People in this Palestinian refugee camp know what it means to be in want, and they realise the depth of the crisis in Syria
- Amin Tobasi, volunteer
"Despite the extreme poverty in the camp we were surprised by the size of the support," Tobasi told MEE. "But people in this Palestinian refugee camp know what it means to be in want, and they realise the depth of the crisis in Syria.
“If Arab governments have abandoned the people of Syria, we have not," he added. "Our children will give up their clothes for them, they understand the depth of the human suffering of their Syrian brethren.”
The generosity of the public has produced dozens of trucks’ worth of food, medicine and other goods, Thiabat told MEE.
Contributions have converged in a public area of Ramtha known locally as Hajj Square.
Jordanians collect food, water and medicine in the city of Ramtha to send to Syrians displaced by fighting in Daraa (MEE/Mohammad Ersan)
To the sound of Hourani folklore music, volunteer Abu Ayham has worked for more than six days collecting and sorting through donations.
"We are still collecting food items and badly needed medicine, as well as water,” he told MEE. “The number of displaced people is large and growing every day.”
By the second day of the popular campaign to collect aid for Syrians trapped behind the dirt berms at the border, the Jordanian government had joined the campaign and put the semi-governmental Jordan Hashemite Charity Organisation (JHCO) in charge of collecting the contributions and getting them to those in need in Syria by way of the Jordanian army.
After being collected by volunteers in Ramtha, the donations are transferred to JHCO warehouses, after which the organisation loads them onto Syrian-plated trucks that cross the usually shuttered Ramtha and Nassib border crossings with Jordanian army escorts.
Once in Syria, the aid is handed over to local tribes, who then distribute it to the displaced people.

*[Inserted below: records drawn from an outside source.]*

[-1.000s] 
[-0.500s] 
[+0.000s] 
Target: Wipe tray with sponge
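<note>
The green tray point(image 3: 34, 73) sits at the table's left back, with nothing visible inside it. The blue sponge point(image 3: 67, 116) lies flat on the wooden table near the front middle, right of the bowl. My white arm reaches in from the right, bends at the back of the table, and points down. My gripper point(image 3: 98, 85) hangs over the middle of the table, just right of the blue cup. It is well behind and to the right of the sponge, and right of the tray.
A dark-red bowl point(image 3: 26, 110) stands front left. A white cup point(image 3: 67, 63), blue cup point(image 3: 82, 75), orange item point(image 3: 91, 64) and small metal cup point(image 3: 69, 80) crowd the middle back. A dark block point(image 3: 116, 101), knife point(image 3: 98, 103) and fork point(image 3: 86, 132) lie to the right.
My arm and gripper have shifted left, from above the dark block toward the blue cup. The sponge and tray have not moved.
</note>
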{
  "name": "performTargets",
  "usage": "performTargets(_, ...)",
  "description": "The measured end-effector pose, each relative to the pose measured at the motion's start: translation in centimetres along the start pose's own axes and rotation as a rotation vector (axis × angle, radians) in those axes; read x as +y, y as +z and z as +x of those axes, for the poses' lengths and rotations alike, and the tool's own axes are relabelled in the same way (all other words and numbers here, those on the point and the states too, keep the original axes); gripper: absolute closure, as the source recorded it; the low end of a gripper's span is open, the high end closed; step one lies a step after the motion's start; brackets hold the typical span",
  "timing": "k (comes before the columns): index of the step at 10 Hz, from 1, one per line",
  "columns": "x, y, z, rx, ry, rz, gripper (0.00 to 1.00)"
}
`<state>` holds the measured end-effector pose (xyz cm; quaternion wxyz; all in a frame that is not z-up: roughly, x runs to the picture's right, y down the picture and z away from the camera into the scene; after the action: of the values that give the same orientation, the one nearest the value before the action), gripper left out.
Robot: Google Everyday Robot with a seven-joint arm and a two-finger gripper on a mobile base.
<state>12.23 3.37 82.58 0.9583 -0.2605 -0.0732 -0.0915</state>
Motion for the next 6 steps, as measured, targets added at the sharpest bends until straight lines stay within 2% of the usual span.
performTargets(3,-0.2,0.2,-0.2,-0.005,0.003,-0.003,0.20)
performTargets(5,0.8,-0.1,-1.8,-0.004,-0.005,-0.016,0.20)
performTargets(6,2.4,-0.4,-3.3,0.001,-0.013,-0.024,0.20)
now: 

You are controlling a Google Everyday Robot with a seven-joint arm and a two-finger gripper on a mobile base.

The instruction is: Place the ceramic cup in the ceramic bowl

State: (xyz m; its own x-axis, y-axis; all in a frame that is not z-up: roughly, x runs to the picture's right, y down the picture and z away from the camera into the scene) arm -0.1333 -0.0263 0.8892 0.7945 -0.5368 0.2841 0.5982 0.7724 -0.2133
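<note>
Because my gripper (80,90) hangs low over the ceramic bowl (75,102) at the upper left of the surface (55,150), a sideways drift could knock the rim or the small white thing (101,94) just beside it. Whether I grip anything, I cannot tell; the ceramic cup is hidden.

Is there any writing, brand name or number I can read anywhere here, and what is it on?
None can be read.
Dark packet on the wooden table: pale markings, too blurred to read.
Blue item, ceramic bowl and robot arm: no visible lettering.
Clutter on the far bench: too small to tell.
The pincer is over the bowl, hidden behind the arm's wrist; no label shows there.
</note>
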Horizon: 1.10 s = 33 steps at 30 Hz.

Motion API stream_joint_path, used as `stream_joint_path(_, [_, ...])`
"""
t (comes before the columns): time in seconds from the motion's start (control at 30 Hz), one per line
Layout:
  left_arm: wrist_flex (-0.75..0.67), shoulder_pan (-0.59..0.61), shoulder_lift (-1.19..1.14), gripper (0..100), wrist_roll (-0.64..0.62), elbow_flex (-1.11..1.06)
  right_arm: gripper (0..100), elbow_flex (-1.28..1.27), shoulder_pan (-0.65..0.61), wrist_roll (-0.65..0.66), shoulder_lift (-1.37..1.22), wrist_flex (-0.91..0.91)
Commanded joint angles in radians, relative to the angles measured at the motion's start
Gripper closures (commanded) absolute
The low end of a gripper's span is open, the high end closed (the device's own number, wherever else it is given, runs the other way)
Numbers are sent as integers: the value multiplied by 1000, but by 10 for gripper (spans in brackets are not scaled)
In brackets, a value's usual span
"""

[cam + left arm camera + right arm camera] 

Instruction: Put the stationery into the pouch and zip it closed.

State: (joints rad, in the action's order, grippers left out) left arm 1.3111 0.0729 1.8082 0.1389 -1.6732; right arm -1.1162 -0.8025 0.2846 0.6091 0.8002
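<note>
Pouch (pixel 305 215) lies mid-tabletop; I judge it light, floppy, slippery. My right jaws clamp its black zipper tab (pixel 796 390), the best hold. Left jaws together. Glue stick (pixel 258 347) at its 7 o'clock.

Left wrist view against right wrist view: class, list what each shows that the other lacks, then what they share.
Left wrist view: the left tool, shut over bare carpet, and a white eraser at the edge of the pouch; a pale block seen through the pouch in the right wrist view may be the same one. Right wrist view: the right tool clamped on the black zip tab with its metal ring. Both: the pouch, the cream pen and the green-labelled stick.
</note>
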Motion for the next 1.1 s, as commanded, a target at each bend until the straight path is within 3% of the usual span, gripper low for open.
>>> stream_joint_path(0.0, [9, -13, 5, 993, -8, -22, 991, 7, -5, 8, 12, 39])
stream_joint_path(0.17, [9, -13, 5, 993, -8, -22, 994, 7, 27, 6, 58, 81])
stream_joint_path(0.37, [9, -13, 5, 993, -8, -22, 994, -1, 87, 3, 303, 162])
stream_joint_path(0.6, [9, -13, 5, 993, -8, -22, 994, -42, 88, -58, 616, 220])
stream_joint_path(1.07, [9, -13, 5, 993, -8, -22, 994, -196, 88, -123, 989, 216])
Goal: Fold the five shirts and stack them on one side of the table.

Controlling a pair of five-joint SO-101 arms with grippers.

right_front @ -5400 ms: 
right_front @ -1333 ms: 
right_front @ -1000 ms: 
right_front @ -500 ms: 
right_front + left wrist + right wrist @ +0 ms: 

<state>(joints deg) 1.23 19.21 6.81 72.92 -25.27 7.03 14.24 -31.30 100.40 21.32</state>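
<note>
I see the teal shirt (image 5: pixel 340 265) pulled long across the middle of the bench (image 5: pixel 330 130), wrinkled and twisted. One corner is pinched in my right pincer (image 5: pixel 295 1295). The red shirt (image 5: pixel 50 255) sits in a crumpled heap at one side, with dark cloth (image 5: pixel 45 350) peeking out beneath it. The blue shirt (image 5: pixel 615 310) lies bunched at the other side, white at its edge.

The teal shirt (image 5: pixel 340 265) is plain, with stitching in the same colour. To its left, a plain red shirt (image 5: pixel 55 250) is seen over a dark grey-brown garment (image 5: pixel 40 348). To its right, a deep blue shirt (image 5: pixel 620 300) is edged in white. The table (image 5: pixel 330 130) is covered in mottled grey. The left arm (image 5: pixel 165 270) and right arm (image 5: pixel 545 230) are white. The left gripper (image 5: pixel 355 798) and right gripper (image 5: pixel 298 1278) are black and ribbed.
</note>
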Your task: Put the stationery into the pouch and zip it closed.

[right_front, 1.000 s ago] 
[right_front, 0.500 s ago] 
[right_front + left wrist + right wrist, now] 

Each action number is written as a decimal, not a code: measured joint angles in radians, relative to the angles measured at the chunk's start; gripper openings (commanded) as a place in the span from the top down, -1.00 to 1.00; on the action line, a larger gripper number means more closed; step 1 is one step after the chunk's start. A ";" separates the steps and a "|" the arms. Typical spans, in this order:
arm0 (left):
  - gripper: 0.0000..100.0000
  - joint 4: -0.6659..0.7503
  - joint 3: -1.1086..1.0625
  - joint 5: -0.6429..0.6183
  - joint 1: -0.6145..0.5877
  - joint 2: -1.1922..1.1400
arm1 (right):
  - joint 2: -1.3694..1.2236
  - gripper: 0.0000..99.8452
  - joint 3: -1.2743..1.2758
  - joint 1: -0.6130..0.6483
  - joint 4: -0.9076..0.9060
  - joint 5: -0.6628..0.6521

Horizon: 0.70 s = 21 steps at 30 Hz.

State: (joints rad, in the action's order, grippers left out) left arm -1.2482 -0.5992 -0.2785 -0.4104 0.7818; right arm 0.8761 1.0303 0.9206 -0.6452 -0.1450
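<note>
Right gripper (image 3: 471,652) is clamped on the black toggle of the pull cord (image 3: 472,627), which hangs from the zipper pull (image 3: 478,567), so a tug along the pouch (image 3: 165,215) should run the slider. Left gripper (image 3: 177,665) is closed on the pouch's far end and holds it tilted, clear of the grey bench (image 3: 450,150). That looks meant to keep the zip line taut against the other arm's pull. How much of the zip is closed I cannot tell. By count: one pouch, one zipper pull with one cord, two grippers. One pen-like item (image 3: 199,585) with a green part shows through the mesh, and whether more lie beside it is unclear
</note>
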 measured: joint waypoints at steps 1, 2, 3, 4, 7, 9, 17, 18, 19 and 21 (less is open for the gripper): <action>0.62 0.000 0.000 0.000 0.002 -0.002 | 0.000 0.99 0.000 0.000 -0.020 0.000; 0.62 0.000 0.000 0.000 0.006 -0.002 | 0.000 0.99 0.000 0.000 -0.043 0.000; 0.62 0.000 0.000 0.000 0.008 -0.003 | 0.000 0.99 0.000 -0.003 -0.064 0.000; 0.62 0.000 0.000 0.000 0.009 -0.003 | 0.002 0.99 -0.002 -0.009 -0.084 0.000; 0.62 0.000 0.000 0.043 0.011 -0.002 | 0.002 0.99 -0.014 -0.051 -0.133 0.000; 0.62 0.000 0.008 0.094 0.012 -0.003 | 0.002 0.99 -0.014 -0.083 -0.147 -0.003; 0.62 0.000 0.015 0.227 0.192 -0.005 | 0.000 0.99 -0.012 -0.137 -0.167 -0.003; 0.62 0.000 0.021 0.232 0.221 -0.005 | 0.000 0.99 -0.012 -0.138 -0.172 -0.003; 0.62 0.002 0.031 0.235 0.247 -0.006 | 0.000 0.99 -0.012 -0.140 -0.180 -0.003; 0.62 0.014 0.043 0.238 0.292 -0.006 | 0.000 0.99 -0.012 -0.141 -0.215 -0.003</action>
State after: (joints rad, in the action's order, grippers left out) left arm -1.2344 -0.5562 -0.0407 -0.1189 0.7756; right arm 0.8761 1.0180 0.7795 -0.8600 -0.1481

"It is good to receive the government's help through the JHCO to collect funds, because the government has the ability to send aid outside the border. But the process of sending aid is very slow," Thiabat said.
At least five trucks have had to backtrack into Jordan due to fighting, according to JHCO head Ayman Mefleh.
The biggest challenge that delays the delivery of humanitarian aid to displaced Syrians is the absence of any organised group that can distribute these products
- Ayman Mefleh, head of the JHCO
"The biggest challenge that delays the delivery of humanitarian aid to displaced Syrians is the absence of any organised group that can distribute these products,” Mefleh told MEE. “We are working on creating a more organised system to improve our delivery of humanitarian products."
Jordanian government spokeswoman Jumana Ghunaimat said that it aimed to have three safe corridors inside Syria to bring the aid to those in need.
Thiabat said despite the participation of the Jordanian authorities in the relief efforts, calls to open the border crossings would continue, as he appeared to doubt the government’s motivations.
"The government’s role is to participate in collecting and sending aid to improve its image locally and internationally after closing the border in refugees' faces," he said.
“But at the very least, the government should let women, children and the elderly enter, given that they are the vulnerable groups, who cannot sleep out in the open in the heat under the sun."